Task brief >>
Pull out every line in the data that has the string "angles" in it.
↓
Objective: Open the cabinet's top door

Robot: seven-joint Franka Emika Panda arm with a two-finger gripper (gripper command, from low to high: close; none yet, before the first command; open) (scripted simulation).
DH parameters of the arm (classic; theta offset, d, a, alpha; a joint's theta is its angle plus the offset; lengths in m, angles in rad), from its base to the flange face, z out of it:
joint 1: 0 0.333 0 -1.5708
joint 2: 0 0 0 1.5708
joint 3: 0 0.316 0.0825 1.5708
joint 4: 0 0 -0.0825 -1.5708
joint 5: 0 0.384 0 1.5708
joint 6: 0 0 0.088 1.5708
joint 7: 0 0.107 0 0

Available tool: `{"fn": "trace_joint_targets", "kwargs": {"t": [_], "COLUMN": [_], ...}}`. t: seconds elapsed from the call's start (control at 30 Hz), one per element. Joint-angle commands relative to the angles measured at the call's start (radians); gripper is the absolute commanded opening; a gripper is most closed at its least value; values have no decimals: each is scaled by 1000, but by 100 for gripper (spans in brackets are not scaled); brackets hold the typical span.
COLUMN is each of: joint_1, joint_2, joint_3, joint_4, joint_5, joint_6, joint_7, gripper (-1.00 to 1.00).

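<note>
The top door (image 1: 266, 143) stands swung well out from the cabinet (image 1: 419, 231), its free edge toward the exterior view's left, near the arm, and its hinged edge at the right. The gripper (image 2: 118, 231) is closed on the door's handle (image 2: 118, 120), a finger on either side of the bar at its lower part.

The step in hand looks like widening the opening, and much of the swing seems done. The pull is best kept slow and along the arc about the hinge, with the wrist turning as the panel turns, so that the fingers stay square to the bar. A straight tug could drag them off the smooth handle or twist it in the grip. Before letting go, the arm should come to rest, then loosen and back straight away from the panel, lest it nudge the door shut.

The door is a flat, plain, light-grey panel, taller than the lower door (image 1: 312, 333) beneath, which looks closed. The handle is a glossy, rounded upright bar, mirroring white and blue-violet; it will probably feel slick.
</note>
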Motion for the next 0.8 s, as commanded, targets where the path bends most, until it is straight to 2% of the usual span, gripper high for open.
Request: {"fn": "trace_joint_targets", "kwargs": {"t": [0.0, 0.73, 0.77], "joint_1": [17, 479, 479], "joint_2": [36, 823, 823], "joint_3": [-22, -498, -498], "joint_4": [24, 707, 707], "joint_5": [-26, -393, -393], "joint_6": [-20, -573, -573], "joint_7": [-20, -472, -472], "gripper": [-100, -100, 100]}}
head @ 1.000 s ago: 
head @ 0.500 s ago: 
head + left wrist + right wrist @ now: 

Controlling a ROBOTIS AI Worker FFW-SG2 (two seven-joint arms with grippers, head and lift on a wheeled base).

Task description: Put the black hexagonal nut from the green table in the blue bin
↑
Exercise output >>
DH parameters of the arm (classic; theta offset, d, a, alpha; a joint's theta is its angle plus the offset; lengths in m, angles in rad), from its base to the flange face, z out of it:
Available tool: `{"fn": "trace_joint_targets", "kwargs": {"t": [_], "COLUMN": [_], ...}}`. t: seconds elapsed from the call's start (control at 30 Hz), one per element. Joint-angle commands relative to the angles measured at the call's start (radians); gripper is the absolute commanded opening; a gripper is most closed at its least value; values have no decimals: each is scaled by 1000, but by 100 for gripper (spans in brackets are not scaled); brackets hold the typical span.

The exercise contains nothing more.